Answer with a number only: how many lines of the data contain "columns"?

──────── TASK INPUTS

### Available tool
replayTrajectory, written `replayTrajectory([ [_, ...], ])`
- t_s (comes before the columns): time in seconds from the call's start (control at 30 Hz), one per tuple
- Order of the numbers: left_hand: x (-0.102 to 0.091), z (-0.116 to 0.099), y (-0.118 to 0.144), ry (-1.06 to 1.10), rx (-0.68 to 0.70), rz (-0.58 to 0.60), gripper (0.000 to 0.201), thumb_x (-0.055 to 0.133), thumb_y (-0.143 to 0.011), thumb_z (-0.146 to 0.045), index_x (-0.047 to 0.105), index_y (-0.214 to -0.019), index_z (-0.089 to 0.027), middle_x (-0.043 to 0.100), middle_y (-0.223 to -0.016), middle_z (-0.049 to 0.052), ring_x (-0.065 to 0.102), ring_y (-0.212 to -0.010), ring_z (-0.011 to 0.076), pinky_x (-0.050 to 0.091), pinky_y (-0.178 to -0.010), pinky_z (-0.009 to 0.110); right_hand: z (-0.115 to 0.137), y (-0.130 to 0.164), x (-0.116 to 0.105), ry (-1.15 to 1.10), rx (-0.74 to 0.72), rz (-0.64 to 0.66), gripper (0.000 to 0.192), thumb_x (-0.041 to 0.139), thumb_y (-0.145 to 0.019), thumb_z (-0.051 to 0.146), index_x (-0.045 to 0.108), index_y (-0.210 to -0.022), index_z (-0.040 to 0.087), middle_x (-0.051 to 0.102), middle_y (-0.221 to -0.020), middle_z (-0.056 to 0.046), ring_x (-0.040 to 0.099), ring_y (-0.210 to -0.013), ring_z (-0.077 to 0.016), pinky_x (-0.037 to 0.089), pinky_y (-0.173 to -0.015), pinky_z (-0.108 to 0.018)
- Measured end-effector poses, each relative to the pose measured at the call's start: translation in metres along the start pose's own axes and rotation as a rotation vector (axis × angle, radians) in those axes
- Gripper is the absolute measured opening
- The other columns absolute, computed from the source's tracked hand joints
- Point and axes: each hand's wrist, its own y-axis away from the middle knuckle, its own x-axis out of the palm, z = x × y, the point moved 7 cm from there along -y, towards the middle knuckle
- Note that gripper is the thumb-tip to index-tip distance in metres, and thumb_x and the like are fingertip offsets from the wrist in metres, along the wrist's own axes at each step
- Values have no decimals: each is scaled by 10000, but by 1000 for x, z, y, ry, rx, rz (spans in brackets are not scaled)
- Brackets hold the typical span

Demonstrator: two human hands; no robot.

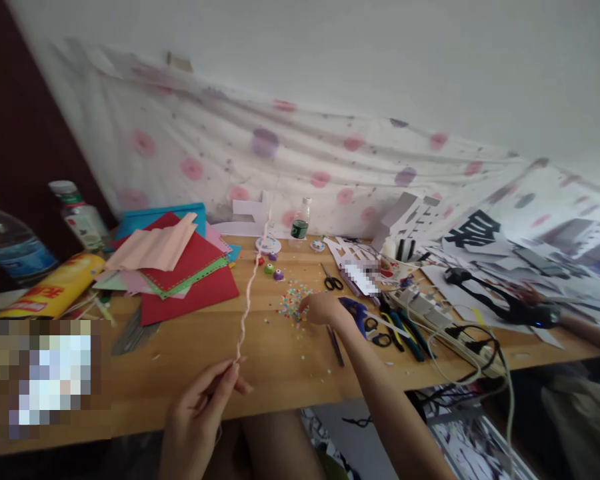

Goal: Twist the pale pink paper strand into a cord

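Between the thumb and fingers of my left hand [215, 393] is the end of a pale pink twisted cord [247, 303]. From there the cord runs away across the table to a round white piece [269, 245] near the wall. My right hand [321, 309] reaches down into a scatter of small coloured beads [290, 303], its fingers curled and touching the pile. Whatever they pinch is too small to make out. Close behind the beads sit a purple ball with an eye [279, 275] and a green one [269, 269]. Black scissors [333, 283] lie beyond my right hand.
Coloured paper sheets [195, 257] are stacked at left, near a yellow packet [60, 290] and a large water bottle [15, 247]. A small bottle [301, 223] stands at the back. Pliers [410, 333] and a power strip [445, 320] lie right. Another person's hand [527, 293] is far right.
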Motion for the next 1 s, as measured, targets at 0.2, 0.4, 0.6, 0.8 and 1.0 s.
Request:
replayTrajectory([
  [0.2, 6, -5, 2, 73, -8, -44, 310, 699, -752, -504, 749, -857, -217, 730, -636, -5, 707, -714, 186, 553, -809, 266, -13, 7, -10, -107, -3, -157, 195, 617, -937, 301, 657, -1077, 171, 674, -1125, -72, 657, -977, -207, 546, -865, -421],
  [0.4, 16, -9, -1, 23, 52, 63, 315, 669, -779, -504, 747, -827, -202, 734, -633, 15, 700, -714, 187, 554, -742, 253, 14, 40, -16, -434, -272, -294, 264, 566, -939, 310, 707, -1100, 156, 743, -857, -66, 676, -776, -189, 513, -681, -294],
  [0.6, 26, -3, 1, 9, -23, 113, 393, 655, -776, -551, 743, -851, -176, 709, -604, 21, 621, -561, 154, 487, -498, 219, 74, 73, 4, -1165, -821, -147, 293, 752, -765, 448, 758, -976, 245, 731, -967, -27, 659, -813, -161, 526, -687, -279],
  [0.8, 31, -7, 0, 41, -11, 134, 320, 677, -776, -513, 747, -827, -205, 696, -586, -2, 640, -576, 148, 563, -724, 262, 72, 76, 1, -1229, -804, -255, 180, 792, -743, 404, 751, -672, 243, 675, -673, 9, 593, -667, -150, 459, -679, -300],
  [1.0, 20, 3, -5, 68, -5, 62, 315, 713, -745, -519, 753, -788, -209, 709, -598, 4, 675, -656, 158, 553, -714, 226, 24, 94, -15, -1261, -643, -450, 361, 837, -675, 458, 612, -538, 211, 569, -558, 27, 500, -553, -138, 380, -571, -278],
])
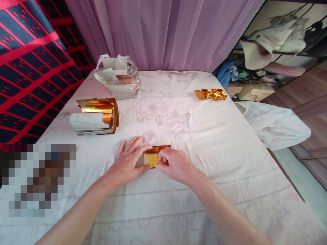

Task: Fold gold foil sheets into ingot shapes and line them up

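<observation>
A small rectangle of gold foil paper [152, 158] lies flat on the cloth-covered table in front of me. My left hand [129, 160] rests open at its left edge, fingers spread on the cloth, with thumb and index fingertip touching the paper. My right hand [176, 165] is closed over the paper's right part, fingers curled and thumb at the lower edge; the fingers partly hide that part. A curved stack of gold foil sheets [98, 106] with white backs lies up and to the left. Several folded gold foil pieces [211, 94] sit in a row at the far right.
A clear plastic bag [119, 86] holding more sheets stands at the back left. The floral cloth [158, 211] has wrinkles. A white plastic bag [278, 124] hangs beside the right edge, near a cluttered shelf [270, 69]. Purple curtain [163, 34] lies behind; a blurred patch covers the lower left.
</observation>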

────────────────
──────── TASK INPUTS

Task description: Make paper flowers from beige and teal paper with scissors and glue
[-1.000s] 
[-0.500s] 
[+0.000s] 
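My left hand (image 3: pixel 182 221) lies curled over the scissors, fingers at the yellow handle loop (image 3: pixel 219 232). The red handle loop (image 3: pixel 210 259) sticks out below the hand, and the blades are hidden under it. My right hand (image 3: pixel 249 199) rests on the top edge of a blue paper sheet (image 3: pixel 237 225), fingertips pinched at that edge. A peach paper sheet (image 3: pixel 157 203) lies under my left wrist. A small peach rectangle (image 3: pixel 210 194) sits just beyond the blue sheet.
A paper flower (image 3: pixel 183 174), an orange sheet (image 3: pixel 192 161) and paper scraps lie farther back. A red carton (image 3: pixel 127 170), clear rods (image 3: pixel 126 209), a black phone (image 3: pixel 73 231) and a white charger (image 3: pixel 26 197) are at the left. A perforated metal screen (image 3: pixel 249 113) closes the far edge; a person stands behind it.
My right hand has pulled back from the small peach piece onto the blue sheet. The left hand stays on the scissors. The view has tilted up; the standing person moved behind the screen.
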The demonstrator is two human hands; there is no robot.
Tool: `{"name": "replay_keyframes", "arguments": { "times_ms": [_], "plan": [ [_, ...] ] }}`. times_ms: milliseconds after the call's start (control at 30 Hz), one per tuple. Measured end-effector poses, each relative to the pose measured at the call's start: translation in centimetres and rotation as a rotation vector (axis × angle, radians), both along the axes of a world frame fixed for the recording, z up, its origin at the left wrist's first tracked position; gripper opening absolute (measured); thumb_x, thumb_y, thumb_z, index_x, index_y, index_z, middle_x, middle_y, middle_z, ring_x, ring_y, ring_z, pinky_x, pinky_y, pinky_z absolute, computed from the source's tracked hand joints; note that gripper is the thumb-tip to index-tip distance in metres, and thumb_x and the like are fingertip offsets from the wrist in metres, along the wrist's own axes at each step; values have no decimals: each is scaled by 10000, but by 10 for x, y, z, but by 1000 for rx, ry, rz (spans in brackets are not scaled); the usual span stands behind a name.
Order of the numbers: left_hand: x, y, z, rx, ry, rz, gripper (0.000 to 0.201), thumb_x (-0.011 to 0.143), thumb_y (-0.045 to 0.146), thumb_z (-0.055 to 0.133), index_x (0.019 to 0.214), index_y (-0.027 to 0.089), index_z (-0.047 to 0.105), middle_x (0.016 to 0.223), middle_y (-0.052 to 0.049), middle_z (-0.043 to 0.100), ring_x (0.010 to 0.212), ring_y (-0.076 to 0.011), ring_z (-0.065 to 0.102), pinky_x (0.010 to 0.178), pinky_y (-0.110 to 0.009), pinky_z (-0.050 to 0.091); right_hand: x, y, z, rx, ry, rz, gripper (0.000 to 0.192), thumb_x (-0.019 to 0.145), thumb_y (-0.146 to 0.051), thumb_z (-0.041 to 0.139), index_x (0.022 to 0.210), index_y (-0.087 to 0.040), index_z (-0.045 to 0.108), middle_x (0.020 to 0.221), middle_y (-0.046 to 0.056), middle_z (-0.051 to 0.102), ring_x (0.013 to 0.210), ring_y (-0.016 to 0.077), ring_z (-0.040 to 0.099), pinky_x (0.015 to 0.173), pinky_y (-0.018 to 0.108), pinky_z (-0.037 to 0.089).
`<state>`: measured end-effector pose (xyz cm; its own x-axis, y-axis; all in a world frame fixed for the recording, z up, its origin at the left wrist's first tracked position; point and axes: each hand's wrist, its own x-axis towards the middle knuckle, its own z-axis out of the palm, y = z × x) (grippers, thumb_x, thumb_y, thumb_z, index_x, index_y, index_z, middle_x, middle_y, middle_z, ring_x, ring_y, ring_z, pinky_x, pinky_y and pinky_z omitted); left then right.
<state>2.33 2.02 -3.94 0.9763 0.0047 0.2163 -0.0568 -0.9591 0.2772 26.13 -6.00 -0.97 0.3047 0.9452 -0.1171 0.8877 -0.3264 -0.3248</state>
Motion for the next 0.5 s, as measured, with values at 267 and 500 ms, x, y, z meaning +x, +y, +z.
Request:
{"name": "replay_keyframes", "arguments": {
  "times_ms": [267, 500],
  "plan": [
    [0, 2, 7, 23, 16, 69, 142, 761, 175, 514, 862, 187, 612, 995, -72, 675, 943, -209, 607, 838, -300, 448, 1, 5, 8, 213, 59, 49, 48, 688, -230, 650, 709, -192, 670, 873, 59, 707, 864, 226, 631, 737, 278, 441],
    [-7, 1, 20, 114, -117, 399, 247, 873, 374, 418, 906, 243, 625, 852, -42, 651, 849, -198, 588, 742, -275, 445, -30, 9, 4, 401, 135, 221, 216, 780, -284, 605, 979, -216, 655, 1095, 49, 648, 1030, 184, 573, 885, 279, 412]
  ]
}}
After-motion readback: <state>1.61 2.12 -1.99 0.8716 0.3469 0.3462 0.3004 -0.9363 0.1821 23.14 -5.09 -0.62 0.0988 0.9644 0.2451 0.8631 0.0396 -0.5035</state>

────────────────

*TASK RESPONSE*
2